** EXERCISE DESCRIPTION **
Each entry below should be echoed exactly, with pictures omitted.

Data extracted from a collection
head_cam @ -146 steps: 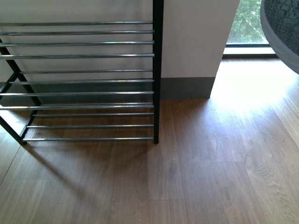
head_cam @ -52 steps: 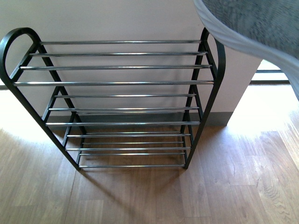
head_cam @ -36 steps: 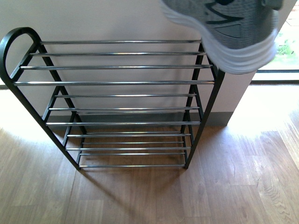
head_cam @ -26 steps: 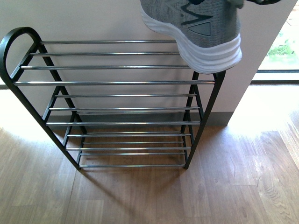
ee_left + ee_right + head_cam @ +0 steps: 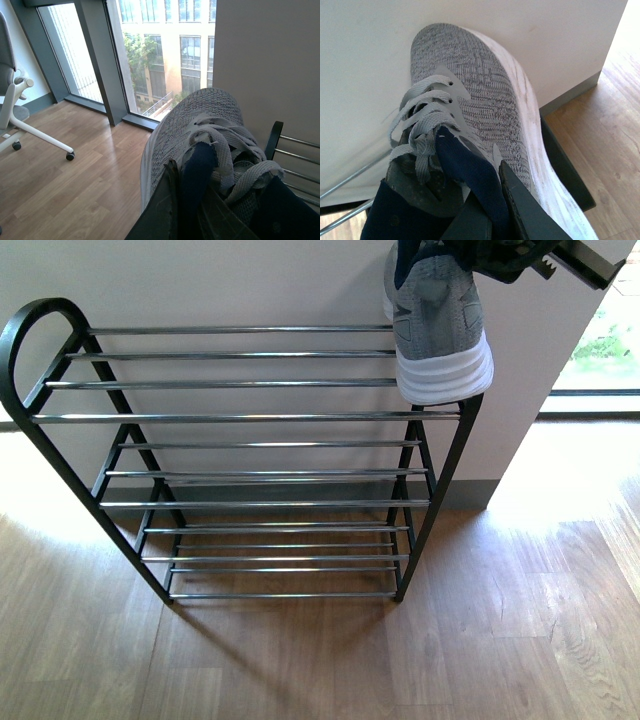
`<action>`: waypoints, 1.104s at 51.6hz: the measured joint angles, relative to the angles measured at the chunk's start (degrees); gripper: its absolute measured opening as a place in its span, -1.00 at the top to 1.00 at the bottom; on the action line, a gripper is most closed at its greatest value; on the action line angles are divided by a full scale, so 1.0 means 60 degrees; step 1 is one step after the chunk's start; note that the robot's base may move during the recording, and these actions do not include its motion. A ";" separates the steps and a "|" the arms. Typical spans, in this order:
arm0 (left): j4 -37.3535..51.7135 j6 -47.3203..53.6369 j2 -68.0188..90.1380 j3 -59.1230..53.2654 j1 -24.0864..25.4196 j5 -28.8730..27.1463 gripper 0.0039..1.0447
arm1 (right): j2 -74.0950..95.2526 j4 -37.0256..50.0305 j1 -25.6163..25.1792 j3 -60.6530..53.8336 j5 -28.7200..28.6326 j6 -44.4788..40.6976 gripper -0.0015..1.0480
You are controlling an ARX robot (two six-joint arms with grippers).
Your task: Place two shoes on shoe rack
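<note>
Front view: shoe rack (image 5: 240,417), black frame with four tiers of chrome rods, standing on wood floor (image 5: 480,640) against a pale wall (image 5: 220,280). Grey shoe (image 5: 438,330) with white sole, heel toward the camera, over the right end of the top tier; contact with the rods cannot be told.

Left wrist view: left gripper (image 5: 192,200) clamped on the navy tongue of the other shoe (image 5: 200,115), held off the floor near a rack end loop. Window (image 5: 160,45) and office chair (image 5: 12,95) beyond.

Right wrist view: right gripper (image 5: 487,192) clamped on the shoe's tongue, toe toward the wall, rack loop below the sole.
</note>
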 joint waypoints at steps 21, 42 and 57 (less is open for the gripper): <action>0.0000 0.0000 0.0000 0.0000 0.0000 0.0000 0.98 | 0.0444 -0.0004 0.0506 0.0506 -0.0372 0.0557 0.97; 0.0000 0.0000 0.0000 0.0000 0.0000 0.0004 0.98 | 0.0816 0.0146 0.0543 0.0878 -0.0590 0.0736 0.97; 0.0000 0.0000 0.0000 0.0000 0.0000 0.0000 0.98 | 0.1315 0.0404 0.0386 0.0925 -0.0390 0.0572 0.97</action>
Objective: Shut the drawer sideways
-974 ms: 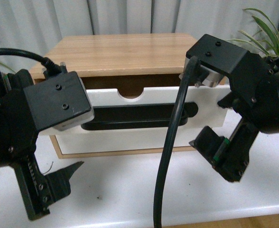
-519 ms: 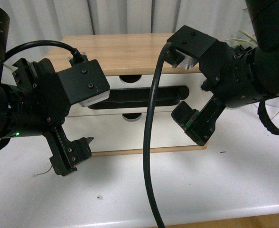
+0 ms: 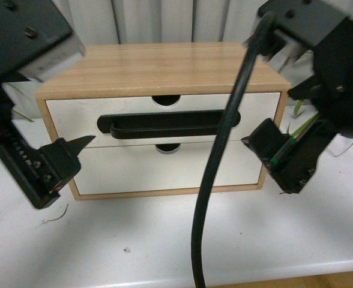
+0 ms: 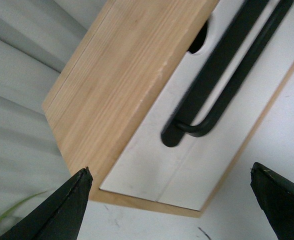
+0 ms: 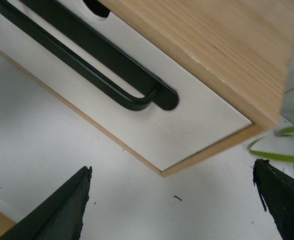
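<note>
**Risking a snag beside a drawer that already looks shut**

The drawer sits in the upper slot of the wooden cabinet. Its white front looks level with the plain lower front, so little or nothing seems left to push.

The main hazards, as I judge them, lie in moving away. The left gripper has one pointed fingertip aimed rightward, close to the left end of the black bar handle. A careless sweep could hook that bar and drag the drawer out again. The black cable hangs across the front on the near side, over the handle's right end, and could catch there. A sideways knock from either arm might also slide the whole cabinet across the white table.

The left gripper is at the cabinet's left, level with the seam between the two fronts. Its jaws are spread wide and hold nothing. The right gripper is tilted just off the cabinet's right edge, on the near side. It is likewise wide apart, empty, and clear of the wood.
</note>
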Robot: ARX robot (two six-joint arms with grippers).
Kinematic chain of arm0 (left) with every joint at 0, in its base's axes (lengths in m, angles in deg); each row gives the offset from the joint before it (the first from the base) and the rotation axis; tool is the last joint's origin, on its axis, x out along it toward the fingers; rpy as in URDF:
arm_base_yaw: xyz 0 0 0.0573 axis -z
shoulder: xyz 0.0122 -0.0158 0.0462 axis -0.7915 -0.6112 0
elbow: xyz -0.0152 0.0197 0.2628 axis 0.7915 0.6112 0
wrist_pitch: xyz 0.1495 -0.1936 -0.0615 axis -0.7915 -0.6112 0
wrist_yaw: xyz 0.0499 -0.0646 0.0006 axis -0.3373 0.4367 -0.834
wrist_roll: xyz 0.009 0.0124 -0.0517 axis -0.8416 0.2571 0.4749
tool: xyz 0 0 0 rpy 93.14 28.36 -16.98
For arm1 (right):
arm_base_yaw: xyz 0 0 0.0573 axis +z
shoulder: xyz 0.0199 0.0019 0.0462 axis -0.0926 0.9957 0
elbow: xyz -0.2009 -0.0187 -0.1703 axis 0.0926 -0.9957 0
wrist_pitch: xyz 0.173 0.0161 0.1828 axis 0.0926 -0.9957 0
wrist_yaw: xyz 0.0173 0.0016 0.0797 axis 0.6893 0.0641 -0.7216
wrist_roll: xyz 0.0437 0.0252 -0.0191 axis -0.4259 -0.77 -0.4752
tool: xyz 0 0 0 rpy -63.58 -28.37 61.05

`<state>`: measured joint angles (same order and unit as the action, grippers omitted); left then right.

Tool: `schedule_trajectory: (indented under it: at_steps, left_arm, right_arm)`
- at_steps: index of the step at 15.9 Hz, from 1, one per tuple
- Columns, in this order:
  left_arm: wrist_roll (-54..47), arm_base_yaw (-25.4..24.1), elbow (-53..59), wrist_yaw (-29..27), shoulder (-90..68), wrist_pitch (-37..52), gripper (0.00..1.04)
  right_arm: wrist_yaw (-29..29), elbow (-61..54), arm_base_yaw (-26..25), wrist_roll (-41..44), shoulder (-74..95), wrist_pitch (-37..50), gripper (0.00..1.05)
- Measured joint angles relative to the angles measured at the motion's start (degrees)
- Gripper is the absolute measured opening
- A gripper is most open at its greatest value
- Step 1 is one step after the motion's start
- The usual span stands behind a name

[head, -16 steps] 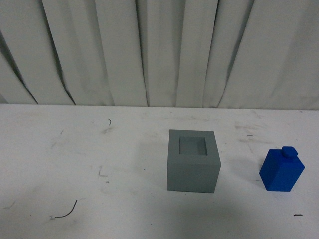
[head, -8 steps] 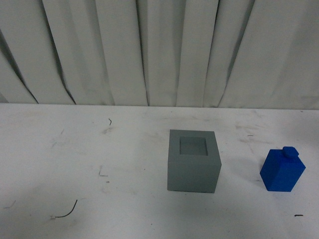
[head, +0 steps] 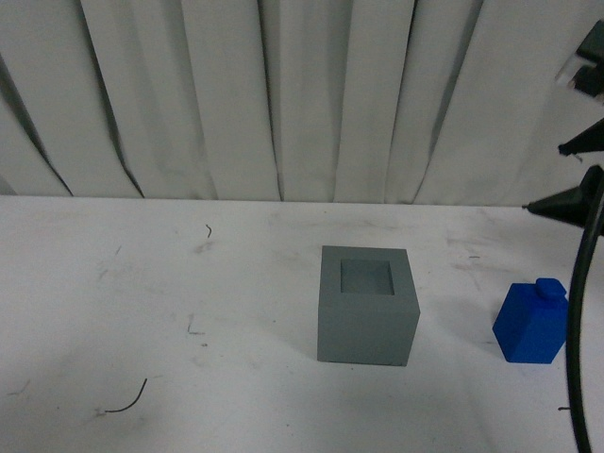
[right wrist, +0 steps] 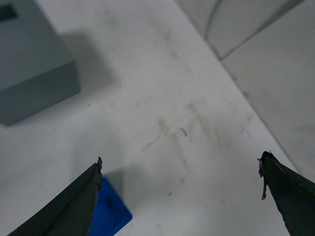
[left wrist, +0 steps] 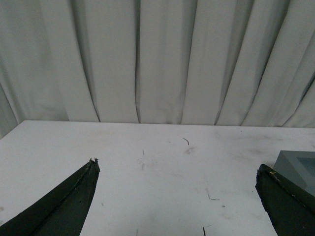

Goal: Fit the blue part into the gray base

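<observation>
Just R gripper (right wrist: pixel 180 160) nr blue part (right wrist: pixel 112 212).

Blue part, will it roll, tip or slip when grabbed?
The blue part looks like a rigid, flat-sided block, so it probably won't roll or flex. Its matte faces likely grip well. It stands upright; a high push might tip it.

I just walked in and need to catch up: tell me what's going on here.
Nothing is held yet. The gray base sits on the white table with its square recess empty; the blue part stands apart, to its right. The right gripper hangs open in the air near the blue part, fingers spread wide. The left gripper is open too, on the base's other side, touching nothing.
</observation>
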<state>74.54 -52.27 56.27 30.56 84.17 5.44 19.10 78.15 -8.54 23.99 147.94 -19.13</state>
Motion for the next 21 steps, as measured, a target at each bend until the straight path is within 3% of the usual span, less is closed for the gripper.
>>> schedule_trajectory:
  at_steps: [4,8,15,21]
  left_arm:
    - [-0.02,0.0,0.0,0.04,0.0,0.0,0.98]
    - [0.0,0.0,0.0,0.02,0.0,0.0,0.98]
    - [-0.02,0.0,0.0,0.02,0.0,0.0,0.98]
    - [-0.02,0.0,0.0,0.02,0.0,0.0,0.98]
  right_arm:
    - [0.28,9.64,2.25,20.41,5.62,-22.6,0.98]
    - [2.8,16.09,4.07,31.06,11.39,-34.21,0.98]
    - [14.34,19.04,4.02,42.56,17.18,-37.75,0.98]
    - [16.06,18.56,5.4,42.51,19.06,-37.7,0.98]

** EXERCISE RESULT **
head_cam @ -146 steps: 
head_cam @ -52 steps: 
head_cam @ -36 steps: 
head_cam @ -26 steps: 
ee_left + ee_right + head_cam @ +0 steps: 
`<action>`: waypoints, 1.104s at 51.6hz: the measured joint angles, relative to the angles measured at the chunk's start (degrees); gripper: its absolute measured opening as a place in its span, -1.00 at the top to 1.00 at the bottom; on the action line, a gripper is most closed at its greatest value; on the action line angles are divided by a full scale, so 1.0 means 60 degrees; step 1 is one step after the chunk's start; note that the robot's base may move during the recording, and these actions do not include its motion. A ";" separates the steps and a "|" the arms. Typical spans, in this order:
arm0 (left): j4 -37.3535..51.7135 j6 -47.3203..53.6369 j2 -68.0188..90.1380 j3 -59.1230..53.2654 j1 -24.0864..25.4196 j5 -28.8730..27.1463 gripper 0.0039..1.0447
arm1 (right): j2 -74.0950..95.2526 j4 -37.0256..50.0305 j1 -25.6163..25.1792 j3 -60.6530..53.8336 j5 -28.7200..28.6326 j6 -44.4788..40.6976 gripper -0.0015..1.0480
You are controlling an ARX robot (two six-joint arms with grippers).
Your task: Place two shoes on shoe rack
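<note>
Front view: shoe rack (image 5: 240,417), black frame with four tiers of chrome rods, standing on wood floor (image 5: 480,640) against a pale wall (image 5: 220,280). Grey shoe (image 5: 438,330) with white sole, heel toward the camera, over the right end of the top tier; contact with the rods cannot be told.

Left wrist view: left gripper (image 5: 192,200) clamped on the navy tongue of the other shoe (image 5: 200,115), held off the floor near a rack end loop. Window (image 5: 160,45) and office chair (image 5: 12,95) beyond.

Right wrist view: right gripper (image 5: 487,192) clamped on the shoe's tongue, toe toward the wall, rack loop below the sole.
</note>
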 joint waypoints at steps 21, 42 and 57 (less is open for the gripper): <action>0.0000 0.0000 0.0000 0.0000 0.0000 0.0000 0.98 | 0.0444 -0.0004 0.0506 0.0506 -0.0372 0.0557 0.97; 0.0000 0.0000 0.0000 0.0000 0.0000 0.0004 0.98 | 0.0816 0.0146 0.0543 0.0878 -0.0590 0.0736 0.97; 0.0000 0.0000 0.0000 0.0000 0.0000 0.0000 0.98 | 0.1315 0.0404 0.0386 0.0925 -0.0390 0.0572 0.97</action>
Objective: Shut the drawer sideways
-974 ms: 
-519 ms: 
+0 ms: 
+0 ms: 
+0 ms: 
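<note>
**Risking a snag beside a drawer that already looks shut**

The drawer sits in the upper slot of the wooden cabinet. Its white front looks level with the plain lower front, so little or nothing seems left to push.

The main hazards, as I judge them, lie in moving away. The left gripper has one pointed fingertip aimed rightward, close to the left end of the black bar handle. A careless sweep could hook that bar and drag the drawer out again. The black cable hangs across the front on the near side, over the handle's right end, and could catch there. A sideways knock from either arm might also slide the whole cabinet across the white table.

The left gripper is at the cabinet's left, level with the seam between the two fronts. Its jaws are spread wide and hold nothing. The right gripper is tilted just off the cabinet's right edge, on the near side. It is likewise wide apart, empty, and clear of the wood.
</note>
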Robot: ARX robot (two six-joint arms with grippers).
Kinematic chain of arm0 (left) with every joint at 0, in its base's axes (lengths in m, angles in deg); each row gives the offset from the joint before it (the first from the base) and the rotation axis; tool is the last joint's origin, on its axis, x out along it toward the fingers; rpy as in URDF:
arm_base_yaw: xyz 0 0 0.0573 axis -z
shoulder: xyz 0.0122 -0.0158 0.0462 axis -0.7915 -0.6112 0
elbow: xyz -0.0152 0.0197 0.2628 axis 0.7915 0.6112 0
wrist_pitch: xyz 0.1495 -0.1936 -0.0615 axis -0.7915 -0.6112 0
wrist_yaw: xyz 0.0499 -0.0646 0.0006 axis -0.3373 0.4367 -0.834
wrist_roll: xyz 0.009 0.0124 -0.0517 axis -0.8416 0.2571 0.4749
tool: xyz 0 0 0 rpy 93.14 28.36 -16.98
For arm1 (right):
arm_base_yaw: xyz 0 0 0.0573 axis +z
shoulder: xyz 0.0199 0.0019 0.0462 axis -0.0926 0.9957 0
elbow: xyz -0.2009 -0.0187 -0.1703 axis 0.0926 -0.9957 0
wrist_pitch: xyz 0.173 0.0161 0.1828 axis 0.0926 -0.9957 0
wrist_yaw: xyz 0.0173 0.0016 0.0797 axis 0.6893 0.0641 -0.7216
wrist_roll: xyz 0.0437 0.0252 -0.0191 axis -0.4259 -0.77 -0.4752
tool: xyz 0 0 0 rpy -63.58 -28.37 61.05

`<state>`: measured joint angles (same order and unit as the action, grippers omitted); left then right.

Tool: `schedule_trajectory: (indented under it: at_steps, left_arm, right_arm)`
- at_steps: index of the step at 15.9 Hz, from 1, one per tuple
- Columns, in this order:
  left_arm: wrist_roll (-54..47), arm_base_yaw (-25.4..24.1), elbow (-53..59), wrist_yaw (-29..27), shoulder (-90..68), wrist_pitch (-37..52), gripper (0.00..1.04)
  right_arm: wrist_yaw (-29..29), elbow (-61..54), arm_base_yaw (-26..25), wrist_roll (-41..44), shoulder (-74..95), wrist_pitch (-37..50), gripper (0.00..1.05)
- Measured joint angles relative to the angles measured at the motion's start (degrees)
- Gripper is the absolute measured opening
- A gripper is most open at its greatest value
- Step 1 is one step after the motion's start
- The usual span stands behind a name

[head, -16 steps] 
[head, -8 steps] 
[head, +0 steps] 
[right wrist, +0 steps] 
[left wrist, +0 steps] 

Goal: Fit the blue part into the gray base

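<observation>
Just R gripper (right wrist: pixel 180 160) nr blue part (right wrist: pixel 112 212).

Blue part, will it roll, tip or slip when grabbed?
The blue part looks like a rigid, flat-sided block, so it probably won't roll or flex. Its matte faces likely grip well. It stands upright; a high push might tip it.

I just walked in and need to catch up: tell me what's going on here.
Nothing is held yet. The gray base sits on the white table with its square recess empty; the blue part stands apart, to its right. The right gripper hangs open in the air near the blue part, fingers spread wide. The left gripper is open too, on the base's other side, touching nothing.
</observation>
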<state>74.54 -52.27 56.27 30.56 84.17 5.44 19.10 78.15 -8.54 23.99 147.94 -19.13</state>
Motion for the next 21 steps, as measured, a target at each bend until the straight path is within 3% of the usual span, less is closed for the gripper.
>>> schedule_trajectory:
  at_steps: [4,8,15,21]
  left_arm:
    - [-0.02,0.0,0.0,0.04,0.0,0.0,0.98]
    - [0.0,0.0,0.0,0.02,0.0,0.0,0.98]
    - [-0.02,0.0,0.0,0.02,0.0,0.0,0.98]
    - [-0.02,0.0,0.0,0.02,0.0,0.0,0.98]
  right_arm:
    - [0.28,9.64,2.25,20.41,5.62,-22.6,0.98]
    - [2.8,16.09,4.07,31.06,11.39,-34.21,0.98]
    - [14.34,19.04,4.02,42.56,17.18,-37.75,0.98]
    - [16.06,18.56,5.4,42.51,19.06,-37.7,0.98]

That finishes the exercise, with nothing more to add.